Most donors are released from the hospital about five to seven days after the operation. Here is how your recovery will look post-surgery before and after leaving the hospital:
- A regional anesthetic (epidural) will be in place to block pain signals from reaching your brain from the surgical site.
- Before leaving the hospital, your doctor will prescribe pain medicine for you to take by mouth. Your pain medication after donation will include Acetaminophen (Tylenol), along with additional medications as needed.
- You will first start on a clear liquid diet which consists of apple juice, broth, tea, and Jell-O. Once you are tolerating liquids, you will then advance to a general diet. Most patients are able to start eating and drinking about the third day after donor surgery.

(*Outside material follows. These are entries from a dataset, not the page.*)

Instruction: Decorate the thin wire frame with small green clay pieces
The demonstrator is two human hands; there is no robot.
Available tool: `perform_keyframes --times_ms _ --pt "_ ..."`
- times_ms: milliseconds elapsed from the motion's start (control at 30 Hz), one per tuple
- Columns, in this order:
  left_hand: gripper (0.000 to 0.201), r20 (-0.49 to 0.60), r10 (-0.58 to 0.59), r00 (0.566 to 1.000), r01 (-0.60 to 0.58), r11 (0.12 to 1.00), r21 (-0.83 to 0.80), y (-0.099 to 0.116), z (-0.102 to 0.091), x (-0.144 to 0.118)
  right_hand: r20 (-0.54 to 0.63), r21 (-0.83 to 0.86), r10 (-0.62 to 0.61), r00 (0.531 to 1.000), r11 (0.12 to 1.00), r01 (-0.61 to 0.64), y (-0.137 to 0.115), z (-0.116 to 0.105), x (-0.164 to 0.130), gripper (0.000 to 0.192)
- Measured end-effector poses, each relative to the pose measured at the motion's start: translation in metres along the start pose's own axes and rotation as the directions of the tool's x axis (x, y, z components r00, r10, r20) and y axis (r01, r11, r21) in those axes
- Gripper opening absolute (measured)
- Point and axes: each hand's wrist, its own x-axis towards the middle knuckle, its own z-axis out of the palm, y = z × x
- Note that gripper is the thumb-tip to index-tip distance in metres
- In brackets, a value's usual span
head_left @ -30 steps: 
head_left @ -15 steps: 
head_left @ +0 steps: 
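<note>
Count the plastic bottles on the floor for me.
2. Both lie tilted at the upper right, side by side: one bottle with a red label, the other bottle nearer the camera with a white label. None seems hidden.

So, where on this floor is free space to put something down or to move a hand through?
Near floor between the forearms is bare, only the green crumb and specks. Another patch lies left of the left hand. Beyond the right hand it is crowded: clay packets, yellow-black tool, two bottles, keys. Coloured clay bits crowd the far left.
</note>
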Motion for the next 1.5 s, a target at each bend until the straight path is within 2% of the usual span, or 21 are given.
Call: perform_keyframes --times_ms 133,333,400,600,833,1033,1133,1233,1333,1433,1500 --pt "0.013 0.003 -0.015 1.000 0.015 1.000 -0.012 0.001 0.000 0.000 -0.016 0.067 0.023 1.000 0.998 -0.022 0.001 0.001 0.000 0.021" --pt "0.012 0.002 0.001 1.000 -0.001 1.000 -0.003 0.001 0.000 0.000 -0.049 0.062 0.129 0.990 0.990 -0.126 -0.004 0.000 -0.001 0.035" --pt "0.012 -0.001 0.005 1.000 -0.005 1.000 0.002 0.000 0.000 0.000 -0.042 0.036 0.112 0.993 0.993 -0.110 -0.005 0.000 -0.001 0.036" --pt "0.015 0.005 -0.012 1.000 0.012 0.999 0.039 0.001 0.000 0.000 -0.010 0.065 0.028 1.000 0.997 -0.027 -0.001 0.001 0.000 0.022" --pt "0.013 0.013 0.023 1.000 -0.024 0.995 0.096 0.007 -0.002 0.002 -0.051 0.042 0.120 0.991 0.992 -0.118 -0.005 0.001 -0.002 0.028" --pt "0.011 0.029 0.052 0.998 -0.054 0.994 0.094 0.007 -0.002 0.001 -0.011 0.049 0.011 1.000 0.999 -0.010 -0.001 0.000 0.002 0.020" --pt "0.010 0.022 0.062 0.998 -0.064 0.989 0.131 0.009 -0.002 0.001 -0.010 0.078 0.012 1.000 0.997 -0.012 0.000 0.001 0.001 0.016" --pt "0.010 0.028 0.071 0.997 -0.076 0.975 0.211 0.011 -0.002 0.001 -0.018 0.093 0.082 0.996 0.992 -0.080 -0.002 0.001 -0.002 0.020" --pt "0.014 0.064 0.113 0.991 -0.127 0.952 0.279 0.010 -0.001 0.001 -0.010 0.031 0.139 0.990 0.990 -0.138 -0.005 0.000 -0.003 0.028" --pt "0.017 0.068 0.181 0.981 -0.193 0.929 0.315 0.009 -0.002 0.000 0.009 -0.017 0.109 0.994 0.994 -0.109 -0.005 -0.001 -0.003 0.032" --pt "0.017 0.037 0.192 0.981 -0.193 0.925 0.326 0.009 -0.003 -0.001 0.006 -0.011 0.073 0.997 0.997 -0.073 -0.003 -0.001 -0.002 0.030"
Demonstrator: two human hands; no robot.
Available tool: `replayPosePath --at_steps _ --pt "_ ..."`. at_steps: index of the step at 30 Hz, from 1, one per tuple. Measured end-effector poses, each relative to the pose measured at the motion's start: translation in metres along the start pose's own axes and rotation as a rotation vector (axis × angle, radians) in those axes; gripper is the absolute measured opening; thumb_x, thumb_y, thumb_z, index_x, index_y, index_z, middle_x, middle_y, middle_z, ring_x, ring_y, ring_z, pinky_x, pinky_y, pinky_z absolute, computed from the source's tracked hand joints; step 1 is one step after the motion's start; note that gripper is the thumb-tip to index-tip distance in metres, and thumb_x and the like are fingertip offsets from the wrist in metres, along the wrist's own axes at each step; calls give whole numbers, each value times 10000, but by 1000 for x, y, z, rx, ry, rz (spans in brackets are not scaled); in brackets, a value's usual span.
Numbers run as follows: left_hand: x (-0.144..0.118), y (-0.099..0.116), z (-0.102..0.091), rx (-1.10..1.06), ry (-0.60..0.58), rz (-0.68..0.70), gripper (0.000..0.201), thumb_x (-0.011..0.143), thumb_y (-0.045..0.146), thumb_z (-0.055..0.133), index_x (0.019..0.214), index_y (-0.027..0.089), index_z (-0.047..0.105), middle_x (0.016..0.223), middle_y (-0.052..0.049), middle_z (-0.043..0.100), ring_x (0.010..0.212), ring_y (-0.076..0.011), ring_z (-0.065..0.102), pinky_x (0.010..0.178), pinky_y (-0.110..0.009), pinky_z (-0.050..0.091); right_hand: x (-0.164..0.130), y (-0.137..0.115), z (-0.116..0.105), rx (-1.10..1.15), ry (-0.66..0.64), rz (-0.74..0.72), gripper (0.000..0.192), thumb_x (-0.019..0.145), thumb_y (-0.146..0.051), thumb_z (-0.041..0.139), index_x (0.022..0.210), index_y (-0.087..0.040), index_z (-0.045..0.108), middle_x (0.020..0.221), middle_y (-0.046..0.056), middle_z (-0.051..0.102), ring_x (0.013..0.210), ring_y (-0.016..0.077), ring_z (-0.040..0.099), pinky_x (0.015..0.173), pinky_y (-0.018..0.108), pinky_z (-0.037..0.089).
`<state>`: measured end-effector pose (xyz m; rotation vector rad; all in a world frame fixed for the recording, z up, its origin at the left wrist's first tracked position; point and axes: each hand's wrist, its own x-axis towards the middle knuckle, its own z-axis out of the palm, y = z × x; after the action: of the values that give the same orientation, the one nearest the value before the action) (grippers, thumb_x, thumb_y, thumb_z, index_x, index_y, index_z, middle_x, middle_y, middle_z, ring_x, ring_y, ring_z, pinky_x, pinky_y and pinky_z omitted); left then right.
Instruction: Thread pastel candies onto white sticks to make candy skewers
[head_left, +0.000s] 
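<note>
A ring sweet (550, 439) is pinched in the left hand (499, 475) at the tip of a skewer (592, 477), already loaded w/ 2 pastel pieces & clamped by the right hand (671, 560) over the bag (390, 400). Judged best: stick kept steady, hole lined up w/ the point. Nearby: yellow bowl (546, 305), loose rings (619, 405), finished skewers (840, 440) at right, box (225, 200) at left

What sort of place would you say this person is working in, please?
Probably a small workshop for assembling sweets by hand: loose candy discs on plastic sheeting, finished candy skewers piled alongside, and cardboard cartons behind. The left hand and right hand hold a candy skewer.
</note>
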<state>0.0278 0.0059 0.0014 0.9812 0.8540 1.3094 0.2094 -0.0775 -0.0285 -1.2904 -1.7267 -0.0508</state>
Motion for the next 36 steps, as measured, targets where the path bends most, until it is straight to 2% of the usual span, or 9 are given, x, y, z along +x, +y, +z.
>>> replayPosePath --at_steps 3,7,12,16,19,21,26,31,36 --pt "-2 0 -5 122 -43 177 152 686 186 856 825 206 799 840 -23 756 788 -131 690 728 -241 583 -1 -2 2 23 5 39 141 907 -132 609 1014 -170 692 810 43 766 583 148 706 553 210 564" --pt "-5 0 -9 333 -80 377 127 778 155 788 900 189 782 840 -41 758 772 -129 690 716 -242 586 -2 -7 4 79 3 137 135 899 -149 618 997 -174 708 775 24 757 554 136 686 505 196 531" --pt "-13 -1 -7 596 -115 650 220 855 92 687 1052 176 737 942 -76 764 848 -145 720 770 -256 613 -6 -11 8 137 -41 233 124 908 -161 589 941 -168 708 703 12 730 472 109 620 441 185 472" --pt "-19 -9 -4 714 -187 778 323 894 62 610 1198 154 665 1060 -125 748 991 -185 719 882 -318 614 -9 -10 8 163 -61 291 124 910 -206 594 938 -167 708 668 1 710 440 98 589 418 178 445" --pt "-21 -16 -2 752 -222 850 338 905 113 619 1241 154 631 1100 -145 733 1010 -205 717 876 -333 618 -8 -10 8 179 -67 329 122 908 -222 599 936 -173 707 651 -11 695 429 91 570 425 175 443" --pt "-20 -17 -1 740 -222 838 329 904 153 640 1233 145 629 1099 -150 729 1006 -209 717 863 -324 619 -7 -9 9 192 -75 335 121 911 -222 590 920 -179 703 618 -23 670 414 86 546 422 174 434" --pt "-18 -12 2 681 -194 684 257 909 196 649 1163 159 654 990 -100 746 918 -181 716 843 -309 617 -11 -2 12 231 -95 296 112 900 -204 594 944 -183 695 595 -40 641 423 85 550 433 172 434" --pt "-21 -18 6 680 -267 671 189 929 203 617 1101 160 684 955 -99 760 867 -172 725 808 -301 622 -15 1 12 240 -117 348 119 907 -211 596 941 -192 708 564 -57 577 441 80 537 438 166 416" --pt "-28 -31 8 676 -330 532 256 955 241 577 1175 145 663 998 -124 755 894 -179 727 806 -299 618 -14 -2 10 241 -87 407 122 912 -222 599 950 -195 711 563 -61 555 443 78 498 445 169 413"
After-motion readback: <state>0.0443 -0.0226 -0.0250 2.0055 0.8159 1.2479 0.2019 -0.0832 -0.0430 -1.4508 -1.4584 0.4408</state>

- On the first day after your surgery, you are expected to get out of bed and begin increasing physical activity as you can tolerate.
- You will be given an incentive spirometer (blowing balloon) right after surgery. The nurse will teach you how to use it to help prevent pneumonia.
- Blood tests will be done to check your liver function, both during your hospital stay and after you return home.
- An ultrasound will be done to check your liver.
Preventing Blood Clots
- To lower your risk of getting blood clots, you will receive blood-thinning medicine (anticoagulants) after surgery and during your hospital stay. Blood thinners carry a small risk of bleeding and stroke, but it is unlikely this will happen.
- Walking often after surgery also will help lower your risk of getting blood clots.
- You will have an incision in your abdomen closed with either staples or steri-strips.
- Staples will be removed in the clinic two to three weeks after surgery.
- Steri-strips fall off naturally.
- Prevent wound infections by keeping your incision site clean. Use soap and water to wash your hands before touching the site; do not let other people touch your wound without first washing their hands with soap and water.
- Within a few weeks after surgery, the portion of your liver that remains in your body will grow.
In order to avoid risk of blood clots, we advise donors who plan to travel to:
- Stay in the Chicagoland area for four weeks after you are discharged from the hospital. After one month, you can travel within the U.S.
- When you travel, it is important to:
- Drink fluids
- Extend and flex your legs at least 10 times every hour
- Get up every hour to walk around and move your legs for at least 10–15 minutes
- Do not travel outside the U.S. for 6 months after your donor surgery.